RedHat 7 Cluster - Crash Course and CheatSheet

RedHat 7 Cluster - Crash Course and CheatSheet

Tuesday, Mar 12, 2019

The Linux HA cluster for RedHat and CentOS 7 is very different from the one for the previous versions. It is based on projects very popular opensource as pacemaker and corosync. All operations on the cluster, including installation and configuration, resource management and administrative tasks are made using one command as root, pcs (pacemaker configuration system).

HA Cluster Basics

A cluster is two or more computers (called nodes or members) that work together to perform a task. There are four major types of clusters:

- High availability
- Storage
- Load balancing
- High performance

High availability (HA) clusters provide highly available services by eliminating single points of failure and by failing over services from one cluster node to another in case a node becomes inoperative. A high availability cluster must maintain data integrity as one cluster node takes over control of a service from another cluster node. Node failures in a high availability cluster are not visible from clients outside the cluster. The RedHat Enterprise Linjux High Availability Add-On provides high availability clustering through its High Availability Service Management component, Pacemaker.

The cluster infrastructure performs the following functions: Cluster management, Lock management, Fencing, Cluster configuration management.

Quorum

In order to maintain cluster integrity and availability, cluster systems use a concept known as quorum to prevent data corruption and loss. A cluster has quorum when more than half of the cluster nodes are online. To mitigate the chance of data corruption due to failure, Pacemaker by default stops all resources if the cluster does not have quorum. Quorum is established using a voting system. When a cluster node does not function as it should or loses communication with the rest of the cluster, the majority working nodes can vote to isolate and, if needed, fence the node for servicing.

Fencing

In a cluster system, there can be many nodes working on several pieces of vital production data.

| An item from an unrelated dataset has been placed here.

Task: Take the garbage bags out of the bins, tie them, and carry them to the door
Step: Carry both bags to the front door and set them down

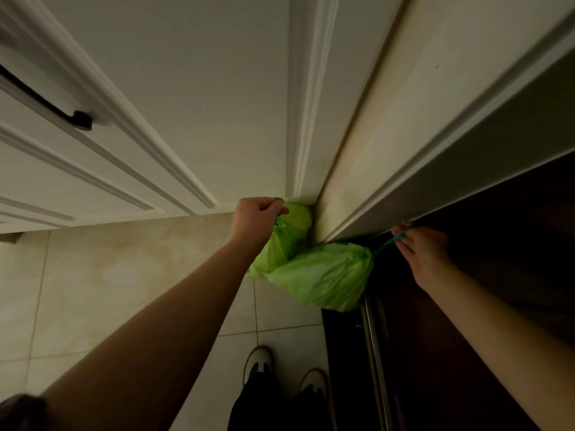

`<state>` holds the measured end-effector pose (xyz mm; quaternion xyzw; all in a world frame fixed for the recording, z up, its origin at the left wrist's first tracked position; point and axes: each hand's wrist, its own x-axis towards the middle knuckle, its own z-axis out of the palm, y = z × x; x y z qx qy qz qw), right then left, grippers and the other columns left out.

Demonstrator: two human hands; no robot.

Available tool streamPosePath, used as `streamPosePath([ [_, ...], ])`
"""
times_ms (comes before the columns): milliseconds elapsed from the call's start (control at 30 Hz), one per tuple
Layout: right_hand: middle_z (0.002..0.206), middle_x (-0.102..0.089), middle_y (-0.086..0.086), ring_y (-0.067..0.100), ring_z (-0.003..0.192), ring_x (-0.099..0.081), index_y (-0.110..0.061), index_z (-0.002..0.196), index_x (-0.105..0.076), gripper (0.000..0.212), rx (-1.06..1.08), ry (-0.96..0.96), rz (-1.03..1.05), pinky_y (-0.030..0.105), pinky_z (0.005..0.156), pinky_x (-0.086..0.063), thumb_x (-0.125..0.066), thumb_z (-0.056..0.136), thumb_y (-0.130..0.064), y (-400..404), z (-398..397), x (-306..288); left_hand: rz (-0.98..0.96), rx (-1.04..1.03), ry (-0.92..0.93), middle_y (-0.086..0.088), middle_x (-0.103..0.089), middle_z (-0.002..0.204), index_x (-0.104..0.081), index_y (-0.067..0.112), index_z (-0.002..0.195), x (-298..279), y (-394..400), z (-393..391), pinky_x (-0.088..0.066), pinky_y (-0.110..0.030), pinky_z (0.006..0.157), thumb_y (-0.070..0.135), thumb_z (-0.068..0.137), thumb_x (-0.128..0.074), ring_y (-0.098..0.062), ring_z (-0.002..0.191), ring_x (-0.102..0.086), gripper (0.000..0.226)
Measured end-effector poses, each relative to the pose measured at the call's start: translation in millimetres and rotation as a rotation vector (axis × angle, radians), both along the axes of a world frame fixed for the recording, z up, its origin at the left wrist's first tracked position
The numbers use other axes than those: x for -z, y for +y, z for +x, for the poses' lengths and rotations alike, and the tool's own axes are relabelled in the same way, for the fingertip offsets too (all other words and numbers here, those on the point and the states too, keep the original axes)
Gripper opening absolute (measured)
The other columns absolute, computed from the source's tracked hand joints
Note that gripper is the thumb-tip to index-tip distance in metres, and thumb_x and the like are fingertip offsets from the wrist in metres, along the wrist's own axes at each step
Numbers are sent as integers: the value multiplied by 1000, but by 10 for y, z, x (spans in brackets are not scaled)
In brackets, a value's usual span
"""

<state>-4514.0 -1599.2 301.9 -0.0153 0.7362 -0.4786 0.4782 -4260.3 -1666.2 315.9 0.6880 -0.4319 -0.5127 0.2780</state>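
Observation:
Two tied green garbage bags lie low in the corner where the white door meets its frame. The far bag point(287, 237) is tucked against the corner, and my left hand point(256, 216) grips its tied top. The near bag point(326, 275) lies on its side at the edge of the dark threshold. My right hand point(423, 247) pinches that bag's blue-green drawstring point(385, 245), which runs taut from the bag's gathered neck.
A white panelled door point(186, 104) with a black handle point(46, 101) fills the left. A cream door frame point(389, 126) runs down the middle, and a dark wooden door point(497, 259) stands at right. Beige floor tiles point(109, 275) lie below, with my white shoes point(258, 362).

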Motion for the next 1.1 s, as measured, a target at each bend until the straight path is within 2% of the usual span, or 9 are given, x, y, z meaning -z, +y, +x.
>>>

Nodes in a busy, multi-node cluster could begin to act erratically or become unavailable, prompting action by administrators. The problems caused by errant cluster nodes can be mitigated by establishing a fencing policy. Fencing is the disconnection of a node from the cluster's shared storage. Fencing cuts off I/O from shared storage, thus ensuring data integrity. The cluster infrastructure performs fencing through the STONITH facility.

STONITH

Shoot the Other Node in the Head (STONITH) acts as a cluster resource in Pacemaker that processes fence requests, forcefully powering down nodes and removing them from the cluster to ensure data integrity. It's often deployed in conjunction with a power switch, or an integrated remote management board, or others fence devices, managed by fence agents.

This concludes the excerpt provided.